Does this sound legit to you?

http://lasvegas.craigslist.org/for/992474268.html


----------



## trackhazard (Sep 20, 2006)

*Re: Self Cloining crayfish?*

Wikipedia is your friend:

http://en.wikipedia.org/wiki/Marmorkrebs



> Marmorkrebs are the only known decapod crustaceans to reproduce by parthenogenesis. All individuals are female. Offspring are genetically identical to the parent, indicating they reproduce by apomixis (Martin et al. 2007).
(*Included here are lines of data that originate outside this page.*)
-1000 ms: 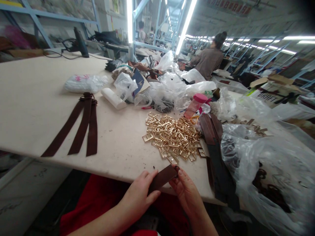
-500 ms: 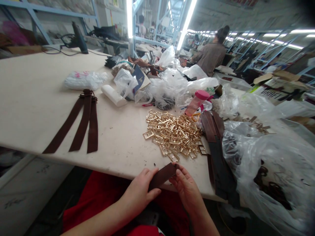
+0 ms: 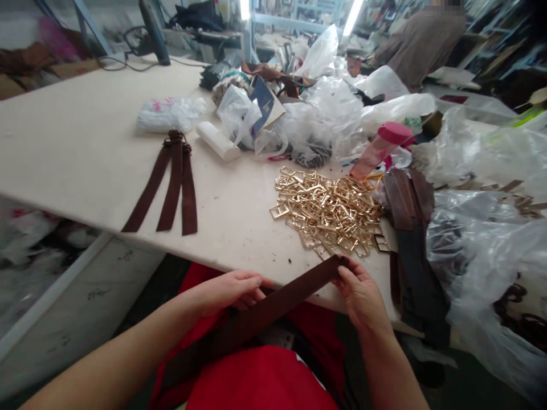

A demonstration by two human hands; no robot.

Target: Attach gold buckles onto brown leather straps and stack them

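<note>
A long dark brown belt strap [image 3: 277, 302] slants from the table edge down across my lap. My right hand [image 3: 361, 290] pinches its upper end between thumb and fingers; a small dark piece shows at that end. My left hand [image 3: 235, 290] is beside the strap's middle, fingers loosely curled and thumb apart, with some fingertips partly hidden behind the strap. Just beyond my right hand lies a heap of gold-coloured metal buckles [image 3: 333, 208]. Farther left on the table, several brown straps [image 3: 173, 182] lie fanned out, gathered at their far end.
Dark straps [image 3: 414, 256] hang over the table edge at right, beside clear plastic bags [image 3: 482, 256]. Behind the buckles are a pink-lidded bottle [image 3: 382, 148], a white roll [image 3: 217, 141] and piled bags [image 3: 329, 108]. A person [image 3: 421, 42] is beyond the table.
My left hand has moved left along the strap and loosened from it. More of the strap's length now shows, stretching over my lap. The view has tilted down.
</note>
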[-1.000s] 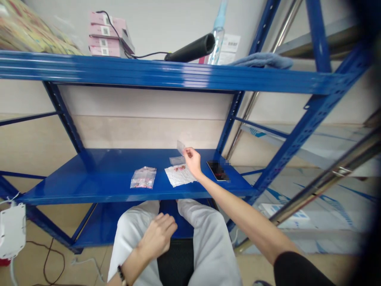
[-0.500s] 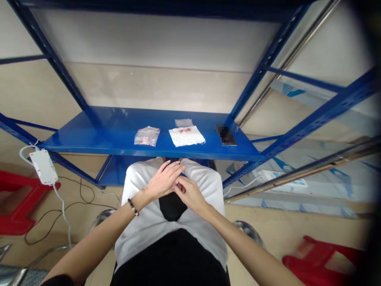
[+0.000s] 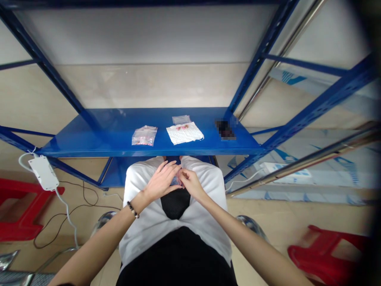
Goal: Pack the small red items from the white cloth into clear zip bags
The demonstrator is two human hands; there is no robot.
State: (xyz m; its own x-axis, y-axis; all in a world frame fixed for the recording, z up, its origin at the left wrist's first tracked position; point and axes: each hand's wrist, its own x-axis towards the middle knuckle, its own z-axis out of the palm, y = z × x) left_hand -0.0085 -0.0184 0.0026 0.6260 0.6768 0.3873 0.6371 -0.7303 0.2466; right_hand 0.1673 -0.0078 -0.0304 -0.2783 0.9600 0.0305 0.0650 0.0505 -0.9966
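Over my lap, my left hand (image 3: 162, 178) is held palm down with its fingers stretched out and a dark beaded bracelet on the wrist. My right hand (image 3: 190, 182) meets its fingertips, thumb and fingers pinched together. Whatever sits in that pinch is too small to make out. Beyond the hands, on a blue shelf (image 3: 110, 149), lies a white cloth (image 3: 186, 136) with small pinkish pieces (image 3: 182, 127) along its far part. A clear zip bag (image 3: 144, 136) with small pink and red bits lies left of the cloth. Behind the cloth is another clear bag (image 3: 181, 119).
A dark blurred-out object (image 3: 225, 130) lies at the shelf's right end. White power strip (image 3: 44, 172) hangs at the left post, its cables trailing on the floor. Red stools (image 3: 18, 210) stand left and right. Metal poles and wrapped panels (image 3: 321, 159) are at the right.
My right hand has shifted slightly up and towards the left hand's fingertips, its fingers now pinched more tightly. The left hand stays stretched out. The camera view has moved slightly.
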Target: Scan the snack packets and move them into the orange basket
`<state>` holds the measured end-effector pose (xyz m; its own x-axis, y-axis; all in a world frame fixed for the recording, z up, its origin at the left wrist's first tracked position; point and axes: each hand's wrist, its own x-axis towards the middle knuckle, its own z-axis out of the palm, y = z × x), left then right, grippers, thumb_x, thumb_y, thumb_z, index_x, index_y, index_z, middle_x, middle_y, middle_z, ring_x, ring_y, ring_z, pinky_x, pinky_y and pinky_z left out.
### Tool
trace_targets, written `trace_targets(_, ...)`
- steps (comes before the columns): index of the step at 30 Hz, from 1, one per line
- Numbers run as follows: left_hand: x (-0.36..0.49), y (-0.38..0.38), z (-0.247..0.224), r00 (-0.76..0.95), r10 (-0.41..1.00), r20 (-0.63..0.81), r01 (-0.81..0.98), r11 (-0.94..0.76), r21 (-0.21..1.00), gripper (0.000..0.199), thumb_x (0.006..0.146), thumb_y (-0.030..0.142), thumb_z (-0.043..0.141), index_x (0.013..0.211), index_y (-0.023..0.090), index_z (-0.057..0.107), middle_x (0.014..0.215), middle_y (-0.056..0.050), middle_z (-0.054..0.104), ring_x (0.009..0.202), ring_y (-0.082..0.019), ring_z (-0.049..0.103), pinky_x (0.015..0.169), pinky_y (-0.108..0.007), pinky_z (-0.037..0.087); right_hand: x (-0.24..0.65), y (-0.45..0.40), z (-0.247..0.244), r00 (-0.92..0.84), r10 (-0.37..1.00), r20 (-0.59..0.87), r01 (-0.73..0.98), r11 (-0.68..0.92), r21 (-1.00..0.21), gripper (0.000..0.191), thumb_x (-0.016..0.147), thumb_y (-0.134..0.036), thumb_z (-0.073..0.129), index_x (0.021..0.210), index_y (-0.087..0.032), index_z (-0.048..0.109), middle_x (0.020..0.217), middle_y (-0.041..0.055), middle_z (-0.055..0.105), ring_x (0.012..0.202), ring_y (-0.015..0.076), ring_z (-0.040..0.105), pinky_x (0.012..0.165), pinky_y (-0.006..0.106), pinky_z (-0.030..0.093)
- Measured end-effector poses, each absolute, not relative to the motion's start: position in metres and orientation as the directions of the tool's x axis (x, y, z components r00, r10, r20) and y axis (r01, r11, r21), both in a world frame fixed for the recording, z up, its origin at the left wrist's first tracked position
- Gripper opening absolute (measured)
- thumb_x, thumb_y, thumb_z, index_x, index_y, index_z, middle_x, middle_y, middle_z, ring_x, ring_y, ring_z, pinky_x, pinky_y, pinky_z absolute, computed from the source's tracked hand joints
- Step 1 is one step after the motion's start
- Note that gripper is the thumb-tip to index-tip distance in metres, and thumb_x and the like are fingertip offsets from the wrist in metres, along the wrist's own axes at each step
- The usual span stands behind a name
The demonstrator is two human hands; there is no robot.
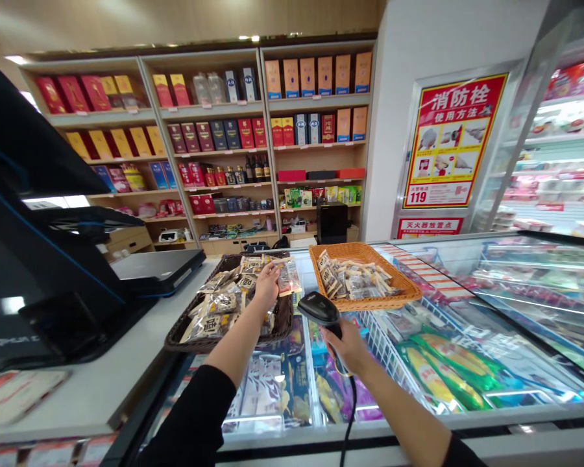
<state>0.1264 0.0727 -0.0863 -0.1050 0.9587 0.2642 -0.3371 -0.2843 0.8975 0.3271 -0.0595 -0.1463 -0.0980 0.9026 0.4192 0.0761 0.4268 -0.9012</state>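
My left hand (267,284) is closed on a small snack packet (289,276), held above the right rim of a dark brown wicker basket (180,331). Many similar wrapped packets (222,301) lie heaped in that basket. In my right hand (349,347) is a black barcode scanner (321,310), its head pointing up and left, its cord hanging down. Just beyond the scanner stands a tan wicker basket (403,295) with more small packets (363,279) inside. Both baskets rest on the glass top of a chest freezer.
The chest freezer (540,415) spans the front and right, with bagged frozen goods under glass. A checkout terminal (39,259) and a scale (156,266) stand on the left counter (102,383). Shelves of boxed bottles (214,136) line the back wall, beside a red fire-hydrant sign (455,143).
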Motion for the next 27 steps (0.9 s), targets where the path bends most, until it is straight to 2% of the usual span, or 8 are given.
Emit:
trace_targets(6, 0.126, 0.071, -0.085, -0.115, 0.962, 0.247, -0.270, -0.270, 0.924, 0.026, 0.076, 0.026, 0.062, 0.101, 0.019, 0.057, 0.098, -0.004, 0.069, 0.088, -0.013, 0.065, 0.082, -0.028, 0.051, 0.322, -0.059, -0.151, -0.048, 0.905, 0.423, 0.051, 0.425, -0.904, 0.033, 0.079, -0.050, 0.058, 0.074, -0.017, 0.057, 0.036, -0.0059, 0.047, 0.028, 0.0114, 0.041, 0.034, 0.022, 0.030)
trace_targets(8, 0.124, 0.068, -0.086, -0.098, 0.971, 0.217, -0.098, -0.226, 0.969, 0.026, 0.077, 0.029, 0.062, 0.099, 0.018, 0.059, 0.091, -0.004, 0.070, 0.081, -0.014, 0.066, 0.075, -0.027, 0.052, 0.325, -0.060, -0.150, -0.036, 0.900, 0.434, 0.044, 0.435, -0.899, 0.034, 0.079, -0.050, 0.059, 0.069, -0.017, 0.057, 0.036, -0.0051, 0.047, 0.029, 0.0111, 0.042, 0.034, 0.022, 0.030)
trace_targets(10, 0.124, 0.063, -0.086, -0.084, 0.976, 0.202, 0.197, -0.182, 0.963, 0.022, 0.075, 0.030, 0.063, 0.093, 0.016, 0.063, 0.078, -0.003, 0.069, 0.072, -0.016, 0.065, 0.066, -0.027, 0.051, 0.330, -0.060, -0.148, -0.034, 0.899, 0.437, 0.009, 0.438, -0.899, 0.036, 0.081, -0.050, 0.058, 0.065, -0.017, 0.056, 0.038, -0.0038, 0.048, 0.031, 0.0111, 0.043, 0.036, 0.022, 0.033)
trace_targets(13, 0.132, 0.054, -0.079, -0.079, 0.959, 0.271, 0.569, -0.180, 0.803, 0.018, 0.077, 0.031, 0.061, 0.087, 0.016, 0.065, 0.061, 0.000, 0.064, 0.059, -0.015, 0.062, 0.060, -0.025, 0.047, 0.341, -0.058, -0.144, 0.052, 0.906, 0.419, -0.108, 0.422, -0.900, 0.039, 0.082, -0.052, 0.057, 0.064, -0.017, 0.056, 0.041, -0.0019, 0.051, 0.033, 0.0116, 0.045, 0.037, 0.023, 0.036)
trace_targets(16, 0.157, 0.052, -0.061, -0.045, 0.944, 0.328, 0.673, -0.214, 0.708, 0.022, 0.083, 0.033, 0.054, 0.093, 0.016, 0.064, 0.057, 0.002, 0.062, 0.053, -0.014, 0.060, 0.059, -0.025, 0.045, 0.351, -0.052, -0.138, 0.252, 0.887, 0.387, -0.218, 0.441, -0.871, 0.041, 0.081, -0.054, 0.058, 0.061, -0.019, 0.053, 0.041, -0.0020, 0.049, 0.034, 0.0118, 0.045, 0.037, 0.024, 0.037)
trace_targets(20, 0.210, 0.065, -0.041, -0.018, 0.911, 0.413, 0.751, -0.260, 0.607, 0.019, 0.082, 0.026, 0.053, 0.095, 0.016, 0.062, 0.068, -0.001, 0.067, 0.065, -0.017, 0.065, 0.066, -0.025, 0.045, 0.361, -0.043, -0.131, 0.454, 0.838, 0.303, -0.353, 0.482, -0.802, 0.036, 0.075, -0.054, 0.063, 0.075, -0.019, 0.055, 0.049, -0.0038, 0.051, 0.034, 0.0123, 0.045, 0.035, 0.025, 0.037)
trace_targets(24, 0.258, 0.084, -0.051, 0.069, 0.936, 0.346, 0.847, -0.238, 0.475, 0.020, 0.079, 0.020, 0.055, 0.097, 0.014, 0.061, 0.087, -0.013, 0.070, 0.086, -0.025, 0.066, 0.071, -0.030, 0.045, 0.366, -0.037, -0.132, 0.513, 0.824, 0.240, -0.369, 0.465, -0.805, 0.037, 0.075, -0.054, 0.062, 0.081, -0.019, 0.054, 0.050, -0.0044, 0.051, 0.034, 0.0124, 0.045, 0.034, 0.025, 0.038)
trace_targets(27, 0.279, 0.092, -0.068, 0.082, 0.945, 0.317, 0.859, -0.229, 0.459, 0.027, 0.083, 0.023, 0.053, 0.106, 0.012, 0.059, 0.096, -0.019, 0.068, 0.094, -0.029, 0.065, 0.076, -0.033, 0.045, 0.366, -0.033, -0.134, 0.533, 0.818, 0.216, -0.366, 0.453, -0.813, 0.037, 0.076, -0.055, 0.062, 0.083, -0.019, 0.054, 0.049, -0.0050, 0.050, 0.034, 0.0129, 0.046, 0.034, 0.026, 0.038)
Because Marmorkrebs are genetically identical, easy to care for, and reproduce at high rates, they are a potential model organism, particularly for studying development (Alwes & Scholz 2006).


Charlie


----------



## chadly (Dec 19, 2005)

*Re: Self Cloining crayfish?*

I have a "marbled crayfish" that is asexual


----------



## queijoman (Jun 23, 2008)

*Re: Self Cloining crayfish?*

I stand corrected. So what do you think of your marbled crayfish? Is it pretty easygoing and has it reproduced?


----------



## aquabillpers (Apr 13, 2006)

*Re: Self Cloining crayfish?*

The Wikipedia article say that it could be an environmental threat because it is hardy, breeds profusely, and withstands cold weather. It is illegal in the UK and other parts of Europe and in several American states.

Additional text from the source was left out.